= Brief =
Report every line below that holds the word "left".
Recorded data section start
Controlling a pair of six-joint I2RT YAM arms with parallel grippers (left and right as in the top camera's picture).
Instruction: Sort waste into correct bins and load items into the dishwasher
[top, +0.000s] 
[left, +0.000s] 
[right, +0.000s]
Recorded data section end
= Output below =
Controlling a pair of six-joint I2RT YAM arms with parallel grippers (left and right as in the top camera's picture).
[left, +0.000s] 

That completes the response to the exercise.